Transcribe the listing below verbatim, omitting pictures.

• **Supplied data**:
········
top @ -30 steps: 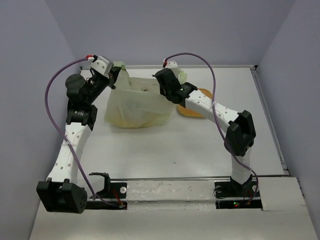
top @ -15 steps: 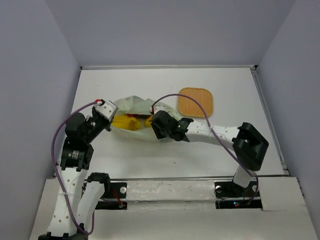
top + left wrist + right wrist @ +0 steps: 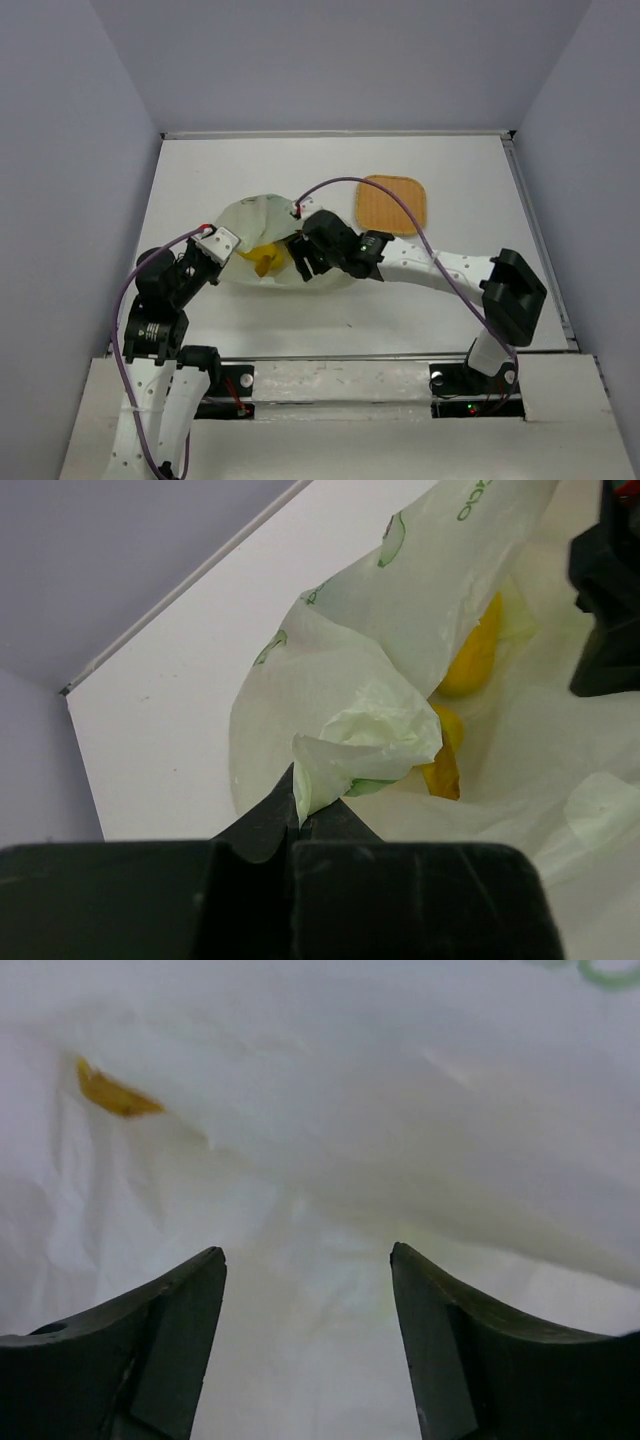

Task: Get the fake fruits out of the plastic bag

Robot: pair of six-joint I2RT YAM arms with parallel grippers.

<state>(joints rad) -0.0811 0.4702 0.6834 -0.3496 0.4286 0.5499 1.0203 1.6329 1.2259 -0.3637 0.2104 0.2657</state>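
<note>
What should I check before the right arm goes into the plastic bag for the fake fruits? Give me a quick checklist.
1. Left gripper pinching the plastic bag: ok, shut on a fold of its edge.
2. Right gripper ready to grasp: ok, jaws apart, nothing between them.
3. Fake fruits exposed: ok, yellow pieces show at the bag's mouth.
4. Right gripper lined up on a fruit: cannot tell, its camera shows mostly bag film, with one yellow-orange sliver off to the upper left.
5. Red ball cluster located: cannot tell, none visible in any view.
</note>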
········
• **Exercise response**:
top @ -30 steps: 
top @ -15 steps: 
top + left wrist + right wrist @ +0 steps: 

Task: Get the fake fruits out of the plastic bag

Robot: pair of six-joint I2RT YAM arms with parallel grippers.

<state>(joints rad) -0.0811 0.4702 0.6834 -0.3496 0.4286 0.5499 1.0203 1.6329 1.2259 -0.3637 0.2104 0.2657</state>
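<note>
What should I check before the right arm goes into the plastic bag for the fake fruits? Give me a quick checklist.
1. Left gripper pinching the plastic bag: ok, shut on a fold of its edge.
2. Right gripper ready to grasp: ok, jaws apart, nothing between them.
3. Fake fruits exposed: ok, yellow pieces show at the bag's mouth.
4. Right gripper lined up on a fruit: cannot tell, its camera shows mostly bag film, with one yellow-orange sliver off to the upper left.
5. Red ball cluster located: cannot tell, none visible in any view.
</note>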

No additional output is expected for this exercise.